WORK ORDER
Taking the listing below, restate word for word each line from the line with "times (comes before" to the line with "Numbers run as", ends included, and stop there.

GIVEN DATA
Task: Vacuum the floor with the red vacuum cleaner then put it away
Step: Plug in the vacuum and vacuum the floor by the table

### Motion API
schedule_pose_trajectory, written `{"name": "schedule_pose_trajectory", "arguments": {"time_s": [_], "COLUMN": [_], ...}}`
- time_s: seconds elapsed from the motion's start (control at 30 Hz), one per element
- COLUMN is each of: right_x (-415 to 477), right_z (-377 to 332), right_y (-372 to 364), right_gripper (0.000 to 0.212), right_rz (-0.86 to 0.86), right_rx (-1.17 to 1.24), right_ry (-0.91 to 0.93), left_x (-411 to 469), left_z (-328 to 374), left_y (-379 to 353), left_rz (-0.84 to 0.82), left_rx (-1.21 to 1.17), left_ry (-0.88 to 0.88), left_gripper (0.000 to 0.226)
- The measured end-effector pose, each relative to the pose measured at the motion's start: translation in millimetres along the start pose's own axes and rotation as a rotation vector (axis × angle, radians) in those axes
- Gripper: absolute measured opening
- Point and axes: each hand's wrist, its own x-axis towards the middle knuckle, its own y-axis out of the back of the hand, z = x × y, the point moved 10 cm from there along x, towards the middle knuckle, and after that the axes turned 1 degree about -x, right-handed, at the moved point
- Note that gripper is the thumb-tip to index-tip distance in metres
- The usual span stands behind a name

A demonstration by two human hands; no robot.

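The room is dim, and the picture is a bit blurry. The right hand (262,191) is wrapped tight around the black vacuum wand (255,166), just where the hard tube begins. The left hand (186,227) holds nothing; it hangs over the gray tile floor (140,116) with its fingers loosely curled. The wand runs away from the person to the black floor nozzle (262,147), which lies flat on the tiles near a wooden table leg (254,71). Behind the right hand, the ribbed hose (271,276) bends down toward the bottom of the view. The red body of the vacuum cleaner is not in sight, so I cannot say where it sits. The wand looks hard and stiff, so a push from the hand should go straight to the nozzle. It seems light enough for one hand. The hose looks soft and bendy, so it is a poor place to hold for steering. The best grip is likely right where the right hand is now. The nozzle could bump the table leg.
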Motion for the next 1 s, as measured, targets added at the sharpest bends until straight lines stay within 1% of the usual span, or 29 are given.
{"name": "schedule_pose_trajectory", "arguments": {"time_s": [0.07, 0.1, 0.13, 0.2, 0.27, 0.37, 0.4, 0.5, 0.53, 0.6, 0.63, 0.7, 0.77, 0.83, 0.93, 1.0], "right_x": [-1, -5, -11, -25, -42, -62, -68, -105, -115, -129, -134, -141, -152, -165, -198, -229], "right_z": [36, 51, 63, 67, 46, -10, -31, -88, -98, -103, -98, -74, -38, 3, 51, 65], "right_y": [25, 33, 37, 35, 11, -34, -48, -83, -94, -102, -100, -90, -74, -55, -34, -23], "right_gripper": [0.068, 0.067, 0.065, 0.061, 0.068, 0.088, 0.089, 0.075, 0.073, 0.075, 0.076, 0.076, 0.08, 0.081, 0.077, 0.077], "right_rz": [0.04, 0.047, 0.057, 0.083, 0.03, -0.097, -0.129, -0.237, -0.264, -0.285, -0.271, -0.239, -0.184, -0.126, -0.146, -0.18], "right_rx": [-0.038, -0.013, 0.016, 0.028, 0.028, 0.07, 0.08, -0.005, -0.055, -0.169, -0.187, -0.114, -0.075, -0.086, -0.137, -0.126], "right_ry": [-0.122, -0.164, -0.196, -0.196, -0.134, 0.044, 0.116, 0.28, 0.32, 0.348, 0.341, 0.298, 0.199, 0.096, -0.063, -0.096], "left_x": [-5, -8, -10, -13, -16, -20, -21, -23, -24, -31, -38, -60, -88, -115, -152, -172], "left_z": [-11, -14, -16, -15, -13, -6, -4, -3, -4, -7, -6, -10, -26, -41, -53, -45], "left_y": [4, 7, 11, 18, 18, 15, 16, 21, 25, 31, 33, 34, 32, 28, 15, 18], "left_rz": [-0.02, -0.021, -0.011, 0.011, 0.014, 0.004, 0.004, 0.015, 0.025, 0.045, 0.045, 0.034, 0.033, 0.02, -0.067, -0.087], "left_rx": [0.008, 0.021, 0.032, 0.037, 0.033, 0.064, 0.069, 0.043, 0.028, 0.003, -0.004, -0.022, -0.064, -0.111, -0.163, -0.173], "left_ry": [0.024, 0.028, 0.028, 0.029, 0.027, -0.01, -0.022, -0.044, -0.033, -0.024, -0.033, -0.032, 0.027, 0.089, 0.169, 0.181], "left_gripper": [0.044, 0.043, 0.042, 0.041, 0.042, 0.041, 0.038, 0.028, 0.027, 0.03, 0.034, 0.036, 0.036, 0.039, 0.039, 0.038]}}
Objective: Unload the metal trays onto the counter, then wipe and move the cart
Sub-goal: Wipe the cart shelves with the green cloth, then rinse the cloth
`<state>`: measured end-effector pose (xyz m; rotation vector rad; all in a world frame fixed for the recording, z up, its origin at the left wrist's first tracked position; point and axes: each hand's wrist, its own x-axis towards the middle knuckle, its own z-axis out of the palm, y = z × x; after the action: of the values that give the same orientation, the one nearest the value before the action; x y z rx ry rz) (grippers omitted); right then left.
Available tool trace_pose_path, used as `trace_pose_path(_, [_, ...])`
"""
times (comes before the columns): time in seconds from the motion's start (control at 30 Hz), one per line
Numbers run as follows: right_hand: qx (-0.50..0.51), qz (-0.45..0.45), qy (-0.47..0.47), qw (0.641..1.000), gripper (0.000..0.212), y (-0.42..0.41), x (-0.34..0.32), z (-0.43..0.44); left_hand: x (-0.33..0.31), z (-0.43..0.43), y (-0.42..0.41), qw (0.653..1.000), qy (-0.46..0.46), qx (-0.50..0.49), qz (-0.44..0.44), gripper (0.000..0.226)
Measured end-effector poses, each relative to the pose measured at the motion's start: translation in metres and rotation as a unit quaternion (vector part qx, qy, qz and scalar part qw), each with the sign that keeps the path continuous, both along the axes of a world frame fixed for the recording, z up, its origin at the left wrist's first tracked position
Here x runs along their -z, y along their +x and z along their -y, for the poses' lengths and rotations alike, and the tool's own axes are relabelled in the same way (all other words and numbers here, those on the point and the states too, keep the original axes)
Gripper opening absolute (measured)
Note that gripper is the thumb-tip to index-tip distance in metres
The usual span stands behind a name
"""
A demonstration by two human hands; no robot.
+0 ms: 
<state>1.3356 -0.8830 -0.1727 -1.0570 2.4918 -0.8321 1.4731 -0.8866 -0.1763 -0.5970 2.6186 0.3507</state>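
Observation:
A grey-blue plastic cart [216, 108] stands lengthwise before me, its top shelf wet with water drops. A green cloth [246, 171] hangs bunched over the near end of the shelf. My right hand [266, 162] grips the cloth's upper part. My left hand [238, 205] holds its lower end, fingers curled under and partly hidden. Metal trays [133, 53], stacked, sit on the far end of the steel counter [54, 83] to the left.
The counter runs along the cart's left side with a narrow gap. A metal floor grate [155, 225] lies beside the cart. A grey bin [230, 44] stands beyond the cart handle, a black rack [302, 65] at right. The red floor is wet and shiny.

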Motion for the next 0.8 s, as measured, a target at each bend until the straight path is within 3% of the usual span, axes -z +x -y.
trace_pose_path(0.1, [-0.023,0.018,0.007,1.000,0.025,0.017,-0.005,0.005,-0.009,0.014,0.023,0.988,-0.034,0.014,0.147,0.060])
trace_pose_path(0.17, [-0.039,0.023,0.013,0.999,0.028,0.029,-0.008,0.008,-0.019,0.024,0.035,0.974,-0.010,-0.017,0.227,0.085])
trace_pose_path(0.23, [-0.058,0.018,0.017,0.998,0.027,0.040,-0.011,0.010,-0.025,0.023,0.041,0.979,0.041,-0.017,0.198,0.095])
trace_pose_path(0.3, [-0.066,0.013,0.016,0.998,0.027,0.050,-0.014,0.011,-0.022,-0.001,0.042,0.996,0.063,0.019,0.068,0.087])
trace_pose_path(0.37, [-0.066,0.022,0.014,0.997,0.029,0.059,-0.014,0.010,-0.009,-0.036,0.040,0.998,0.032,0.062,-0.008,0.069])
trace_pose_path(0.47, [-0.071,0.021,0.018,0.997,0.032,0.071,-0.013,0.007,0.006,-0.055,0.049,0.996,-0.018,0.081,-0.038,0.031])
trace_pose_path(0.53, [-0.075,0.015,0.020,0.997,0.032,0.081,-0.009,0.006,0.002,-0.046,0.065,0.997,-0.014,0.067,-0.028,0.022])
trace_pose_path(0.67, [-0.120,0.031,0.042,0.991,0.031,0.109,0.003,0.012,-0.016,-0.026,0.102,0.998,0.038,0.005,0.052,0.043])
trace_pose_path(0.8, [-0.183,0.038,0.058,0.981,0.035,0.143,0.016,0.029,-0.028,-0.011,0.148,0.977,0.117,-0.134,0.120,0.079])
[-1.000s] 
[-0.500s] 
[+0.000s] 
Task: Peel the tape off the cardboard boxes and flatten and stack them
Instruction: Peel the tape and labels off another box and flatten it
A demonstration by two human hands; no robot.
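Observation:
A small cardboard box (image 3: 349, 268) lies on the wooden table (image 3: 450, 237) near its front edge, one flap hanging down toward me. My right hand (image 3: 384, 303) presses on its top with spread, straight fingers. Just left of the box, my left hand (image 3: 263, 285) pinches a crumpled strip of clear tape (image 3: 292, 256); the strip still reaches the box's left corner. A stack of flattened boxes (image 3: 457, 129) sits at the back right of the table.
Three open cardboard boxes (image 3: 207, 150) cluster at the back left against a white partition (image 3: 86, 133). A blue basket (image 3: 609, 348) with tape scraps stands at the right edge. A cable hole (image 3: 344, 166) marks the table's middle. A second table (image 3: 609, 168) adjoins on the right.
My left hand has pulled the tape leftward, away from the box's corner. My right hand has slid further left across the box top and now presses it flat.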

WRITTEN REPLY
times (comes before the columns): time in seconds from the motion's start (control at 30 Hz), one per line
Numbers run as follows: right_hand: qx (-0.50..0.51), qz (-0.45..0.45), qy (-0.47..0.47), qw (0.641..1.000), gripper (0.000..0.212), y (-0.42..0.41), x (-0.34..0.32), z (-0.43..0.44); left_hand: x (-0.33..0.31), z (-0.43..0.43), y (-0.42..0.41), qw (0.653..1.000), qy (-0.46..0.46), qx (-0.50..0.49), qz (-0.44..0.44), gripper (0.000..0.226)

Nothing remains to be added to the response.